La Consolación de la filosofía
La Consolación de la filosofía 5.– ”Tú sabías muy bien atacarla con duras palabras, a pesar de los favores que te prodigaba, y buscabas en mi propio santuario las máximas de que te servías para combatirla.
6.– ”Pero todo cambio repentino en las cosas lleva consigo cierta fluctuación de los ánimos: por eso tú has perdido algo de tu habitual serenidad.
7.– ”Pero ya es hora de que vayas tomando a sorbos una poción agradable que penetrará suavemente en tu espíritu y te dispondrá para los remedios más fuertes.
8.– ”Venga, pues, enhorabuena la retórica persuasiva, que entonces marcha en derechura cuando sigue mis principios; y con ella, la música, joven esclava, criada en mi hogar, para acompañarla con sus canciones, ora graves, ora ligeras.
9.– ”¿Cuál es, ¡oh mortal!, la causa de tu tristeza y de tu llanto?
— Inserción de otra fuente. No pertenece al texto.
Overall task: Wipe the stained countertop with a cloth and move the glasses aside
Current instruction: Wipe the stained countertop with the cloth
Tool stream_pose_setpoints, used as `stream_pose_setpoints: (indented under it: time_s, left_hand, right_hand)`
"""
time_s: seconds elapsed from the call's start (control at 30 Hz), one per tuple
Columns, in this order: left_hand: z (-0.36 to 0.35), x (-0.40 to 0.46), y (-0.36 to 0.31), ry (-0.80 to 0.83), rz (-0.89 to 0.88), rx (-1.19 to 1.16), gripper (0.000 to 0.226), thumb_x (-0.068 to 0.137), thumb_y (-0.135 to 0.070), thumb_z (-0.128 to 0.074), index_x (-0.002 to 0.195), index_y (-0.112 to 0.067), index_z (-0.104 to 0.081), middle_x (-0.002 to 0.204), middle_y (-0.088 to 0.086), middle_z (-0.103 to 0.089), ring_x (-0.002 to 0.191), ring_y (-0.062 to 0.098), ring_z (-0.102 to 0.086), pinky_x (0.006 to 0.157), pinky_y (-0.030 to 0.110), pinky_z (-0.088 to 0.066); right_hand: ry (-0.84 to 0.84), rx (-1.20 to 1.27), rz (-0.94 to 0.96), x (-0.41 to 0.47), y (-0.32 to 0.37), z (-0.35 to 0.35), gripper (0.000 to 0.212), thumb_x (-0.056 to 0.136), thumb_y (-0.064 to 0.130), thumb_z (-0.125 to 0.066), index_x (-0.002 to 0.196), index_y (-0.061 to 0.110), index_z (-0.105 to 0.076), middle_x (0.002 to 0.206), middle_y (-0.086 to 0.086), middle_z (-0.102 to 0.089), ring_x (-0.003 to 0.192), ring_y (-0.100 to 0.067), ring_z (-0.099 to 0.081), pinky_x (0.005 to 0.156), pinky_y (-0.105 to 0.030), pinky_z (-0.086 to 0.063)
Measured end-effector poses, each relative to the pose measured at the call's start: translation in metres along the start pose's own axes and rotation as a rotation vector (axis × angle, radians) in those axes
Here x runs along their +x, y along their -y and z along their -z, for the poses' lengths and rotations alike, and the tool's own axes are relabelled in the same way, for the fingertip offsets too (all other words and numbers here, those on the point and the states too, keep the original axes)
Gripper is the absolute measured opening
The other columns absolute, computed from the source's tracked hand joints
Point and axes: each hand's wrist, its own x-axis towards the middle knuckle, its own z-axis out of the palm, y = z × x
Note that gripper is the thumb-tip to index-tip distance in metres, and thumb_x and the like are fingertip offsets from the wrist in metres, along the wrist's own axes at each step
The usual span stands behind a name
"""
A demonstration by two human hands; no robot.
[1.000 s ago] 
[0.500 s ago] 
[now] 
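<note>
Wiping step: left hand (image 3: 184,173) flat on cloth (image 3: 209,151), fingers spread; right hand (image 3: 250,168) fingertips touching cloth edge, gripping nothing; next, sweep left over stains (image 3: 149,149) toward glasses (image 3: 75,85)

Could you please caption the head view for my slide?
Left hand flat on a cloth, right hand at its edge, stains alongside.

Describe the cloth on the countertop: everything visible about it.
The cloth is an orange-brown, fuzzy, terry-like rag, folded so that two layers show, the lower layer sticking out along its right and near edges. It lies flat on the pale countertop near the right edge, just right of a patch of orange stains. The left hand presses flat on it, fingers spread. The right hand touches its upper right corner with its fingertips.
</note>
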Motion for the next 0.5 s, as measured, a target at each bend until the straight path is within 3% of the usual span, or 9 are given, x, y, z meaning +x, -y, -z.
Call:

Al parecer, has visto una cosa nueva e inusitada. Crees que la fortuna ha cambiado para contigo... y te equivocas.
10.– ”Ha tenido siempre las mismas costumbres, idéntico carácter. Di más bien que contigo ha mostrado la constancia que le es propia en su inconstancia; es la misma que te acariciaba, al seducirte con el cebo de una prosperidad engañosa.